3. Is your significant other romantic?
Yes, Mrs A. is moderately romantic. She appreciates my efforts and has her romantic moments in return. It is just a pity that her romance doesn't extend to the bedroom. Romantic actions there are seen as a crude attempt to "score" and are treated as such.

4. Have you ever chastised a SO for not being romantic enough or too romantic?
No, I can't say that I have. I have discussed bedroom romance with Mrs A. but all my efforts fall on deaf ears and she refuses to change because she sees nothing wrong.

5. What do you consider a grand romantic gesture? Have you ever been the recipient or giver of one?
A grand romantic gesture would be something like booking a special surprise getaway for just the 2 of you so you could enjoy each other's company without interference from the outside world. I haven't been the recipient of such a gesture but I did take Mrs A. on just such a weekend when we were still newly engaged. A good time was had by all.
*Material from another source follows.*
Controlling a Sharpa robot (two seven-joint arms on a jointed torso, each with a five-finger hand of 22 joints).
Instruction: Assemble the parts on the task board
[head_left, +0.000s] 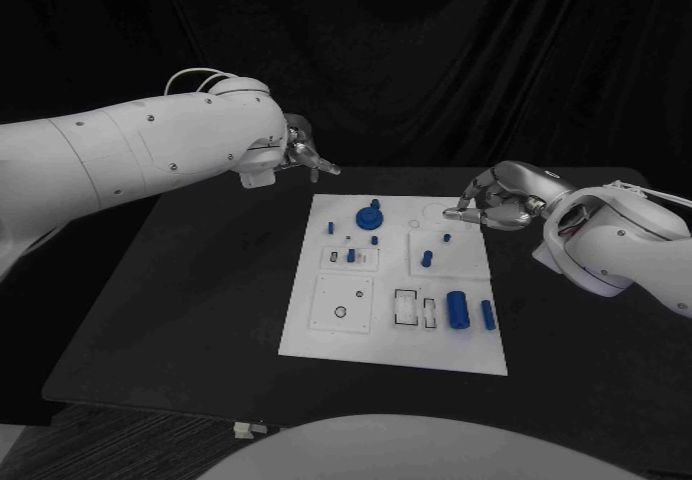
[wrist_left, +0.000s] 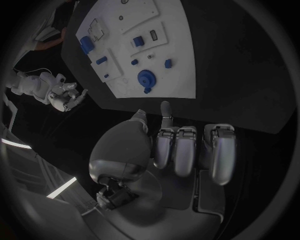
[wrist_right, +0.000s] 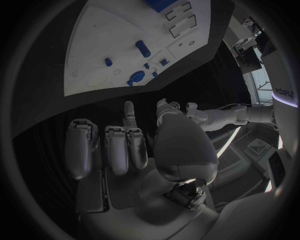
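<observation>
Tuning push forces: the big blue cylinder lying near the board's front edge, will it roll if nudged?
Likely yes: the big blue cylinder lies on its side on the flat task board, so a sideways nudge could roll it. Looks rigid and smooth, so possibly slippery. Neither hand touches it.

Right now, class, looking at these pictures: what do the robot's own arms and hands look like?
Both arms are smooth, rounded white shells dotted with small dark screws. Thin pale cables loop over the left arm near its wrist and run along the right arm. The left hand and right hand are silver metal, with segmented fingers and a bulbous palm.
</observation>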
6. If you have done something romantic to get laid, did it work? If not, why and how did that affect your romantic tendencies in the past.
I remember back to my younger days, there was this one girl that I wanted to go out with but she played hard to get and we would only ever end up going out in a group. I plucked up enough courage to give her a bunch of roses and asked if she would accompany me to the drive-in to see a movie that we both wanted to see. She agreed to, and in the car that night at the drive-in I had packed some chilled bubbly (only cheap sparkling wine) and two champagne flutes. We sat and watched the movie while sipping 'champagne'. I didn't get laid that night as it was only our first date (and I didn't want her to think that I had just tried to get her drunk to sleep with me) but she did become my girlfriend and we had a relationship that lasted 18 months or more, so I think the ends justified the means.
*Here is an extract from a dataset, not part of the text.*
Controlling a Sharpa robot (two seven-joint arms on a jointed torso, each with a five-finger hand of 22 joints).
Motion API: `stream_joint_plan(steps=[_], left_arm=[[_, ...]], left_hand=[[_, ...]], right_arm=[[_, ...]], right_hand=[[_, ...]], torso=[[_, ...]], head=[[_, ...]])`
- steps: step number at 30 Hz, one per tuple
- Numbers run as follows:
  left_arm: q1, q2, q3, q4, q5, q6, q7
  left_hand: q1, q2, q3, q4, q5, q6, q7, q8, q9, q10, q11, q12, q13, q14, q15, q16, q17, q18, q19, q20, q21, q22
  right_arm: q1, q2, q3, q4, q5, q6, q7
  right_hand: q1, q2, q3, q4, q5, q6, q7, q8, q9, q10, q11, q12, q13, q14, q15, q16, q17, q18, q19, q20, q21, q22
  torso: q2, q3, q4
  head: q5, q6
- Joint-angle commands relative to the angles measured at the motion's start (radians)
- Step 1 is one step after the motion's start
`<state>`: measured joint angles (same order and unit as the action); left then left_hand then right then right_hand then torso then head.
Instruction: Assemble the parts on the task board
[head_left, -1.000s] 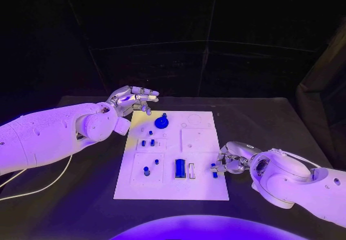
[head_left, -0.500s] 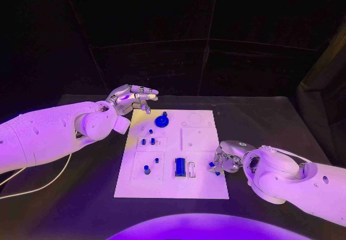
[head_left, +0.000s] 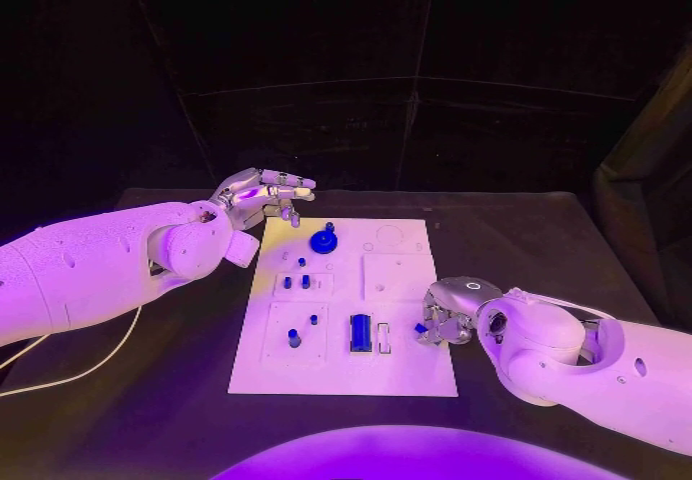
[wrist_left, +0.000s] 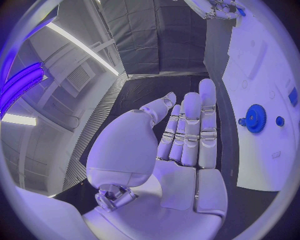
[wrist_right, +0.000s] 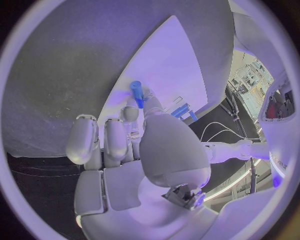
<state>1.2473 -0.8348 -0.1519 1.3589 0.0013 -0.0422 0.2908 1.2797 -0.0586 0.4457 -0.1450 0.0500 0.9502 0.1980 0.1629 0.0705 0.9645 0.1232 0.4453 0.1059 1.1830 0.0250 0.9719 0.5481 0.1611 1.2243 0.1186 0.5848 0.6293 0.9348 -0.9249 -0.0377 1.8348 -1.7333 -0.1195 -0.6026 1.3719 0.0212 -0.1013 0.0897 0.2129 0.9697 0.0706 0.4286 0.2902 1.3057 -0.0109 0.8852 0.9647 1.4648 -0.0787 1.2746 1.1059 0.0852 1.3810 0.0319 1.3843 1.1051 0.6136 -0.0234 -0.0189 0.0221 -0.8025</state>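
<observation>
The white task board lies in the middle of the table. A blue gear stands near its far end. A long blue block and several small blue pegs sit in its slots. My left hand hovers over the board's far left corner, fingers stretched out and holding nothing. My right hand is at the board's right edge, low over it. It pinches a small blue peg between thumb and a finger.
The black table spreads around the board on all sides. A white cable runs across the table at the left, under my left arm. Dark panels close the space behind the table.
My right hand has shifted a little to the left and farther along the board's right edge, still pinching the blue peg. My left hand has barely moved.
</observation>
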Motion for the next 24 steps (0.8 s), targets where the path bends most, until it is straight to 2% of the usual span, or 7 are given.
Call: stream_joint_plan(steps=[1, 4, 9, 11, 12, 15, 24], left_arm=[[0.001, 0.0, 0.001, 0.001, -0.002, 0.016, 0.0], [0.001, 0.0, 0.001, 0.0, -0.002, 0.015, 0.0], [0.001, 0.002, 0.001, -0.002, -0.002, 0.012, 0.001], [0.001, 0.002, 0.001, -0.002, -0.002, 0.012, 0.002], [0.001, 0.002, 0.001, -0.002, -0.002, 0.011, 0.002], [0.001, 0.002, 0.001, -0.002, -0.002, 0.011, 0.002], [0.002, 0.004, 0.001, -0.001, -0.002, 0.01, 0.0]], left_hand=[[0.004, 0.0, -0.002, -0.002, -0.001, -0.007, 0.001, 0.004, -0.001, -0.007, -0.003, 0.005, -0.001, -0.007, 0.003, 0.005, -0.001, 0.019, -0.007, 0.002, -0.003, -0.001], [0.004, 0.0, -0.002, -0.002, -0.001, -0.007, 0.001, 0.004, -0.001, -0.007, -0.003, 0.005, -0.001, -0.007, 0.003, 0.005, -0.001, 0.019, -0.007, 0.002, -0.003, -0.001], [0.004, 0.0, -0.002, -0.002, -0.001, -0.007, 0.001, 0.004, -0.001, -0.007, -0.003, 0.005, -0.001, -0.007, 0.003, 0.005, -0.001, 0.019, -0.007, 0.002, -0.003, -0.001], [0.004, 0.0, -0.002, -0.002, -0.001, -0.007, 0.001, 0.004, -0.001, -0.007, -0.003, 0.005, -0.001, -0.007, 0.003, 0.005, -0.001, 0.019, -0.007, 0.002, -0.003, -0.001], [0.004, 0.0, -0.002, -0.002, -0.001, -0.007, 0.001, 0.004, -0.001, -0.007, -0.003, 0.005, -0.001, -0.007, 0.003, 0.005, -0.001, 0.019, -0.007, 0.002, -0.003, -0.001], [0.004, 0.0, -0.002, -0.002, -0.001, -0.007, 0.001, 0.004, -0.001, -0.007, -0.003, 0.005, -0.001, -0.007, 0.003, 0.005, -0.001, 0.019, -0.007, 0.002, -0.003, -0.001], [0.005, 0.0, -0.002, -0.003, -0.001, -0.008, 0.001, 0.005, -0.001, -0.008, -0.003, 0.006, -0.001, -0.008, 0.003, 0.005, -0.002, 0.02, -0.008, 0.002, -0.003, -0.001]], right_arm=[[-0.011, -0.007, -0.011, -0.004, 0.038, 0.019, -0.045], [-0.011, -0.016, -0.01, 0.014, 0.11, -0.033, -0.045], [-0.011, -0.032, -0.01, 0.042, 0.214, -0.126, -0.032], [-0.011, -0.036, -0.01, 0.051, 0.258, -0.164, -0.023], [-0.011, -0.039, -0.01, 0.056, 0.284, -0.184, -0.017], [-0.01, -0.042, -0.01, 0.066, 0.353, -0.225, -0.006], [-0.01, -0.019, -0.01, 0.059, 0.471, -0.246, -0.029]], right_hand=[[-0.019, 0.026, 0.024, 0.023, 0.029, 0.003, 0.0, -0.012, -0.019, 0.003, 0.0, 0.001, 0.004, 0.032, 0.0, 0.0, 0.008, 0.002, 0.003, -0.001, 0.003, 0.005], [-0.022, 0.023, 0.055, 0.028, 0.072, 0.004, 0.0, -0.023, -0.025, 0.005, 0.0, 0.004, 0.009, 0.034, -0.001, 0.004, 0.014, 0.002, 0.006, -0.003, 0.005, 0.01], [-0.029, -0.001, 0.124, 0.036, 0.159, 0.014, -0.002, -0.036, -0.03, 0.009, -0.002, 0.008, 0.015, 0.036, -0.002, 0.011, 0.025, 0.0, 0.013, -0.005, 0.01, 0.02], [-0.041, -0.017, 0.158, 0.044, 0.187, 0.019, -0.002, -0.041, -0.032, 0.011, -0.002, 0.01, 0.018, 0.036, -0.003, 0.012, 0.029, -0.001, 0.014, -0.005, 0.012, 0.023], [-0.053, -0.039, 0.196, 0.052, 0.199, 0.024, -0.001, -0.044, -0.032, 0.013, -0.005, 0.009, 0.019, 0.036, -0.002, 0.013, 0.03, -0.001, 0.015, -0.005, 0.012, 0.024], [-0.069, -0.051, 0.233, 0.061, 0.206, 0.025, -0.002, -0.048, -0.033, 0.015, -0.002, 0.01, 0.02, 0.037, -0.002, 0.013, 0.033, -0.001, 0.015, -0.004, 0.012, 0.024], [-0.098, -0.079, 0.297, 0.072, 0.205, 0.029, -0.001, -0.053, -0.032, 0.02, -0.001, 0.014, 0.025, 0.037, -0.001, 0.014, 0.036, -0.001, 0.014, -0.003, 0.012, 0.024]], torso=[[0.0, 0.001, -0.0008], [0.0, 0.0008, 0.0], [-0.001, -0.0015, 0.0007], [-0.001, -0.0013, 0.0012], [0.0, -0.001, 0.0009], [-0.001, -0.0005, -0.0001], [0.0, -0.0014, 0.0008]], head=[[0.001, 0.002], [-0.002, 0.004], [-0.005, 0.003], [-0.005, 0.003], [-0.005, 0.003], [-0.004, 0.002], [-0.004, 0.004]])
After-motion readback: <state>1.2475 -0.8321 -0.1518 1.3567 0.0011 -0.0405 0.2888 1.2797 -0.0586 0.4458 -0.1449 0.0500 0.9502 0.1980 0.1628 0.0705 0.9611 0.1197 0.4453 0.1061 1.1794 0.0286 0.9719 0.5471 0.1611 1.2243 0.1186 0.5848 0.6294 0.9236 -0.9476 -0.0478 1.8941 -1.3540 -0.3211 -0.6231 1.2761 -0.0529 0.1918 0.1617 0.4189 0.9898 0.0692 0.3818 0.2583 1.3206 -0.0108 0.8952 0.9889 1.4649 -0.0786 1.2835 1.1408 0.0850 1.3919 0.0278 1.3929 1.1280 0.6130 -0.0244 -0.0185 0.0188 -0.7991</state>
7. What is the most romantic thing you have ever done? Had done for you?
The answers to the above 2 questions would be some of the most romantic things that I have done. As I said previously, I don't really go for grand gestures but prefer little and often. When I think of romantic things the chorus from a Melissa Etheridge song (I Want To Be In Love) comes to mind.
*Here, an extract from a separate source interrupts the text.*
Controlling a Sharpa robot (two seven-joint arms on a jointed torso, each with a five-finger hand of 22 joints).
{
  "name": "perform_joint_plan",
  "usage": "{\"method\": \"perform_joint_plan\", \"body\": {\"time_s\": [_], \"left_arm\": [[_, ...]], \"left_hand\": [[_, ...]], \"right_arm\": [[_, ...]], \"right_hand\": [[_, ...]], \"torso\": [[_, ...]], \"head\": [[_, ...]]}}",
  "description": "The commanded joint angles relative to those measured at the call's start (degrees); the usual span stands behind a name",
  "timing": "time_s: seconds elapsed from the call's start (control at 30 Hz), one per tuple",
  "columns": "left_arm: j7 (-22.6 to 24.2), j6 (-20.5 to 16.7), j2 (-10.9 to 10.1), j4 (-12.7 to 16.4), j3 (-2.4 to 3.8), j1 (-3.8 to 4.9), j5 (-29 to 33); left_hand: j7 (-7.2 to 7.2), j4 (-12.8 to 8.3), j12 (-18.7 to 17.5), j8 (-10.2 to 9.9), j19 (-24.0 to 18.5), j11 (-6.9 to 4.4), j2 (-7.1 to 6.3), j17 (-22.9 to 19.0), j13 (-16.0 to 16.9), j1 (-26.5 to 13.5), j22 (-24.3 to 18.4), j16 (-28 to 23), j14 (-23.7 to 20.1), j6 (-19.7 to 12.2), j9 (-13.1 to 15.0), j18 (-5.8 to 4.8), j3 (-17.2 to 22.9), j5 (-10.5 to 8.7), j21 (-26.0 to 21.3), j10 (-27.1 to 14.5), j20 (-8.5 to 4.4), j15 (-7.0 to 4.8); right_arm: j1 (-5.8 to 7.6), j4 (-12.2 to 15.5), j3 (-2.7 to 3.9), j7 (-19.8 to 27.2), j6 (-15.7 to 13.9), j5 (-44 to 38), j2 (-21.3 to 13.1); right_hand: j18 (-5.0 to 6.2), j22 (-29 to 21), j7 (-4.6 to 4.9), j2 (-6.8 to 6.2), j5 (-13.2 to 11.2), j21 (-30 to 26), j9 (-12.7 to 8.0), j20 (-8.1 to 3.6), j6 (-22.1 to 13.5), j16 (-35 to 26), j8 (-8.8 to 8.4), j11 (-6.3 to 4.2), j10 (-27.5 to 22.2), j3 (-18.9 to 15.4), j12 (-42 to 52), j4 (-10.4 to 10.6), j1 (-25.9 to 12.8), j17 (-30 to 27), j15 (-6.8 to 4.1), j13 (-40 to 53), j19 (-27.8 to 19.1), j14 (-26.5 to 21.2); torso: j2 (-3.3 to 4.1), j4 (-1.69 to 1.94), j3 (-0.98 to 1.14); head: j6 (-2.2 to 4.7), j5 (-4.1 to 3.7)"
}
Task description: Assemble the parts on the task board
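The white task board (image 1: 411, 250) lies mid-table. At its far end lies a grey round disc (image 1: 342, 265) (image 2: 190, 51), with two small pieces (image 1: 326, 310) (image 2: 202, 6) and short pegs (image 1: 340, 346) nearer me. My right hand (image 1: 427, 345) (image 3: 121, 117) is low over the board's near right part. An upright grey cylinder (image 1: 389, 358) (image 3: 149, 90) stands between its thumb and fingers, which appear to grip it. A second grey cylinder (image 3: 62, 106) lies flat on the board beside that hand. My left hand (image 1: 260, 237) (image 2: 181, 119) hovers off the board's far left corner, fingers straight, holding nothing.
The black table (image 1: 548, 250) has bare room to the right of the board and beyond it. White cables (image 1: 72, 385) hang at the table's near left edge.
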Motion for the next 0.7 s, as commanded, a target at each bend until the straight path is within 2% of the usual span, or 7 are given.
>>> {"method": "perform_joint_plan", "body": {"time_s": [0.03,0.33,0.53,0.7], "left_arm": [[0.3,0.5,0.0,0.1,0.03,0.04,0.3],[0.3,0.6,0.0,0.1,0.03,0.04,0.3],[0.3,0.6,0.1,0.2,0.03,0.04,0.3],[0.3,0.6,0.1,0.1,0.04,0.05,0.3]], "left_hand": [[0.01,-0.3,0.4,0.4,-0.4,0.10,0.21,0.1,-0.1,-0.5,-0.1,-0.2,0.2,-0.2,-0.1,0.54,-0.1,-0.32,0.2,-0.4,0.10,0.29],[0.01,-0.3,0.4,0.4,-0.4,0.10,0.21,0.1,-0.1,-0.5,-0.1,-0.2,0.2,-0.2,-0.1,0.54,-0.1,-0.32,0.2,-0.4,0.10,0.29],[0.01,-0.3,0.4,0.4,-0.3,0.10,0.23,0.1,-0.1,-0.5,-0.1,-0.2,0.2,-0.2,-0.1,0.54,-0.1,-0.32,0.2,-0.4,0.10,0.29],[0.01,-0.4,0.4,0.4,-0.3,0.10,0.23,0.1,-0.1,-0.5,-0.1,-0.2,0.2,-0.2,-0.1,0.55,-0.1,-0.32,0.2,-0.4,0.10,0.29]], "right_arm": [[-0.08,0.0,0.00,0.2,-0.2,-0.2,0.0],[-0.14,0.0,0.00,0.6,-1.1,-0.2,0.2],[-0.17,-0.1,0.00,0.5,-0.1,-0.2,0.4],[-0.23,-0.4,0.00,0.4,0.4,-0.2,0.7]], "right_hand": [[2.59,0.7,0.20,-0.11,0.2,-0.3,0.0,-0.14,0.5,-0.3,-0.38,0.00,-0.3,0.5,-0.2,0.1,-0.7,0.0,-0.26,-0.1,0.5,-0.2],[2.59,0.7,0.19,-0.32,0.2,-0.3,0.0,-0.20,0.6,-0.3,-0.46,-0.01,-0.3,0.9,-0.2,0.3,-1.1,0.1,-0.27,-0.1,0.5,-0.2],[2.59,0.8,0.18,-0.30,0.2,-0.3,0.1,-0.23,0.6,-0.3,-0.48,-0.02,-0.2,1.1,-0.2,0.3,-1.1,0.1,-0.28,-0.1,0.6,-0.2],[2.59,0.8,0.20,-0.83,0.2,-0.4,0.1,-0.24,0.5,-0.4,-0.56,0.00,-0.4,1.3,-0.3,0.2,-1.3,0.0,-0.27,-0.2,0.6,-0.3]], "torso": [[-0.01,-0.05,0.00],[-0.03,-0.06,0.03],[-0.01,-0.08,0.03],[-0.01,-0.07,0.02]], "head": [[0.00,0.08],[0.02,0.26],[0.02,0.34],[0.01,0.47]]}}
In front of total strangers won't you kiss me
Flowers for no reason but you miss me
Oh I want to be in love
You're standing on the doorstep in the rain
Cause you couldn't wait to see me once again
Oh I want to be in love...
On Tuesday light the candles bring me wine
Wednesday morning I won't get to work on time
Oh I want to be in love
Surprise me as I'm stepping off the plane
Take my hand as they play our song again
Oh I want to be in love

As for romantic things done for me, my mind has gone blank and I can't really think of anything right at the moment.

4 comments:

Dana said...

Romantic actions there are seen as a crude attempt to "score" and are treated as such.

Unfortunately, I think this happens to many men. Women claim they want romance and then claim men only do it for sex. *shrugs*

Enjoyed your answers!

Honey said...

I agree with your answer to #1 - it's the little things that make romance!

Happy TMI!

Ms. Inconspicuous said...

Love is in the air?

*stops*

Oh wait. Do tell. :)

Adam Apple said...

Dana- You may have a point, but then I feel that many men do, in fact, use romantic gestures to initiate sex.

Honey- I certainly believe that.

Ms Inconspicuous- It may be a little premature at the moment.